■ Supplied information ■
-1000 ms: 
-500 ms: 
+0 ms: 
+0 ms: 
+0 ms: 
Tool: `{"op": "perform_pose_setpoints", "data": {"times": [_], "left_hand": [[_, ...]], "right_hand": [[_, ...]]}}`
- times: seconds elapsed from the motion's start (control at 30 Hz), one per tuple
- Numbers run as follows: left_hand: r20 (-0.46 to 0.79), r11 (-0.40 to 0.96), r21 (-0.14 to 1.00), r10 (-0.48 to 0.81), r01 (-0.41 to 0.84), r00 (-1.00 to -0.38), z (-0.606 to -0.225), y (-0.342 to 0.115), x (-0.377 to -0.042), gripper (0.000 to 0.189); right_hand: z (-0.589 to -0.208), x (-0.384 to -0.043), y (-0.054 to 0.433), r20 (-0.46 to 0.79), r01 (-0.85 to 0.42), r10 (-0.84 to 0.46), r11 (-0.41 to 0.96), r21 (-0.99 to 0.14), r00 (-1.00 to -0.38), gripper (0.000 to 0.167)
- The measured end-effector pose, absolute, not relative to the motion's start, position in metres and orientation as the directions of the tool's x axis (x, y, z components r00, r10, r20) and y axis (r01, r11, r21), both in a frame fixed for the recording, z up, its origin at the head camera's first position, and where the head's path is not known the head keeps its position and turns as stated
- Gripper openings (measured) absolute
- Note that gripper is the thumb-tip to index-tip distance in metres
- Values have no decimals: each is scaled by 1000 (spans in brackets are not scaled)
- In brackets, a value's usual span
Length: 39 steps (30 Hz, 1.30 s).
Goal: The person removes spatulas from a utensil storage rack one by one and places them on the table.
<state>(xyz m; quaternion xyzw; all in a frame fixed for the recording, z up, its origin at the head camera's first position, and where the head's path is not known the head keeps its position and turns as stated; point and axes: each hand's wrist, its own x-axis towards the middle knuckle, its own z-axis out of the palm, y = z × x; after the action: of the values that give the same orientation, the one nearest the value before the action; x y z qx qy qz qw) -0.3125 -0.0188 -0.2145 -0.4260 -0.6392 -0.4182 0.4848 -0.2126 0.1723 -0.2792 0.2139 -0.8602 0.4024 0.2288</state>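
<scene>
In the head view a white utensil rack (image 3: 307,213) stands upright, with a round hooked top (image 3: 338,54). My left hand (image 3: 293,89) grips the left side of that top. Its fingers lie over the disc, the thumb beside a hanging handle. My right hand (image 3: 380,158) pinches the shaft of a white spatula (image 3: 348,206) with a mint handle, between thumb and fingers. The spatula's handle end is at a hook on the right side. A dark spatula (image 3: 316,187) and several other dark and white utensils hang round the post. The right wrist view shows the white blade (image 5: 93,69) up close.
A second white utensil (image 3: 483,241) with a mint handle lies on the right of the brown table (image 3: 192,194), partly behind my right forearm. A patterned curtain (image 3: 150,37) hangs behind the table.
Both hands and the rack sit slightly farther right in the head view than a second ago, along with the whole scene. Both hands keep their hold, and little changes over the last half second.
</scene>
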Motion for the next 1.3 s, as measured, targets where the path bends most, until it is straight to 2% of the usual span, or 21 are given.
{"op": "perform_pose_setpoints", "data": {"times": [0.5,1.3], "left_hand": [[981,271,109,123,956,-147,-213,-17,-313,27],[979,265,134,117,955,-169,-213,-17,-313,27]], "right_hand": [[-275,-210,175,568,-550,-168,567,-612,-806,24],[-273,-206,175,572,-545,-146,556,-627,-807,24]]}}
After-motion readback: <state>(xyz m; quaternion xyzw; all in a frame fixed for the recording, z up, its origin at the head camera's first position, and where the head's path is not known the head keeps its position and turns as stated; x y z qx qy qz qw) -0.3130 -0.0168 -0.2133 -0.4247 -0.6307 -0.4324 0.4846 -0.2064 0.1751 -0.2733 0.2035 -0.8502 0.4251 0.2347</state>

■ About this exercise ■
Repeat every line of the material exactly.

■ Result for this task ■
-1000 ms: 
-500 ms: 
+0 ms: 
+0 ms: 
+0 ms: 
Tool: `{"op": "perform_pose_setpoints", "data": {"times": [_], "left_hand": [[_, ...]], "right_hand": [[_, ...]]}}`
- times: seconds elapsed from the motion's start (control at 30 Hz), one per tuple
- Numbers run as follows: left_hand: r20 (-0.46 to 0.79), r11 (-0.40 to 0.96), r21 (-0.14 to 1.00), r10 (-0.48 to 0.81), r01 (-0.41 to 0.84), r00 (-1.00 to -0.38), z (-0.606 to -0.225), y (-0.342 to 0.115), x (-0.377 to -0.042), gripper (0.000 to 0.189); right_hand: z (-0.589 to -0.208), x (-0.384 to -0.043), y (-0.054 to 0.433), r20 (-0.46 to 0.79), r01 (-0.85 to 0.42), r10 (-0.84 to 0.46), r11 (-0.41 to 0.96), r21 (-0.99 to 0.14), r00 (-1.00 to -0.38), gripper (0.000 to 0.167)
- The measured end-effector pose, absolute, not relative to the motion's start, position in metres and orientation as the directions of the tool's x axis (x, y, z components r00, r10, r20) and y axis (r01, r11, r21), both in a frame fixed for the recording, z up, its origin at the head camera's first position, and where the head's path is not known the head keeps its position and turns as stated
- Gripper openings (measured) absolute
- Note that gripper is the thumb-tip to index-tip distance in metres
- Values have no decimals: each is scaled by 1000 (spans in brackets are not scaled)
- In brackets, a value's usual span
Length: 39 steps (30 Hz, 1.30 s).
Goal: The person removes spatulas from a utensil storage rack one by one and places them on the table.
<state>(xyz m; quaternion xyzw; all in a frame fixed for the recording, z up, its origin at the head camera's first position, and where the head's path is not known the head keeps its position and turns as stated; point and axes: each hand's wrist, its own x-axis towards the middle knuckle, its own z-axis out of the palm, y = z × x; after the action: of the values that give the same orientation, the one nearest the value before the action; x y z qx qy qz qw) -0.3125 -0.0188 -0.2145 -0.4260 -0.6392 -0.4182 0.4848 -0.2126 0.1723 -0.2792 0.2139 -0.8602 0.4024 0.2288</state>
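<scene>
In the head view a white utensil rack (image 3: 307,213) stands upright, with a round hooked top (image 3: 338,54). My left hand (image 3: 293,89) grips the left side of that top. Its fingers lie over the disc, the thumb beside a hanging handle. My right hand (image 3: 380,158) pinches the shaft of a white spatula (image 3: 348,206) with a mint handle, between thumb and fingers. The spatula's handle end is at a hook on the right side. A dark spatula (image 3: 316,187) and several other dark and white utensils hang round the post. The right wrist view shows the white blade (image 5: 93,69) up close.
A second white utensil (image 3: 483,241) with a mint handle lies on the right of the brown table (image 3: 192,194), partly behind my right forearm. A patterned curtain (image 3: 150,37) hangs behind the table.
Both hands and the rack sit slightly farther right in the head view than a second ago, along with the whole scene. Both hands keep their hold, and little changes over the last half second.
</scene>
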Motion for the next 1.3 s, as measured, targets where the path bends most, until it is straight to 2% of the usual span, or 21 are given.
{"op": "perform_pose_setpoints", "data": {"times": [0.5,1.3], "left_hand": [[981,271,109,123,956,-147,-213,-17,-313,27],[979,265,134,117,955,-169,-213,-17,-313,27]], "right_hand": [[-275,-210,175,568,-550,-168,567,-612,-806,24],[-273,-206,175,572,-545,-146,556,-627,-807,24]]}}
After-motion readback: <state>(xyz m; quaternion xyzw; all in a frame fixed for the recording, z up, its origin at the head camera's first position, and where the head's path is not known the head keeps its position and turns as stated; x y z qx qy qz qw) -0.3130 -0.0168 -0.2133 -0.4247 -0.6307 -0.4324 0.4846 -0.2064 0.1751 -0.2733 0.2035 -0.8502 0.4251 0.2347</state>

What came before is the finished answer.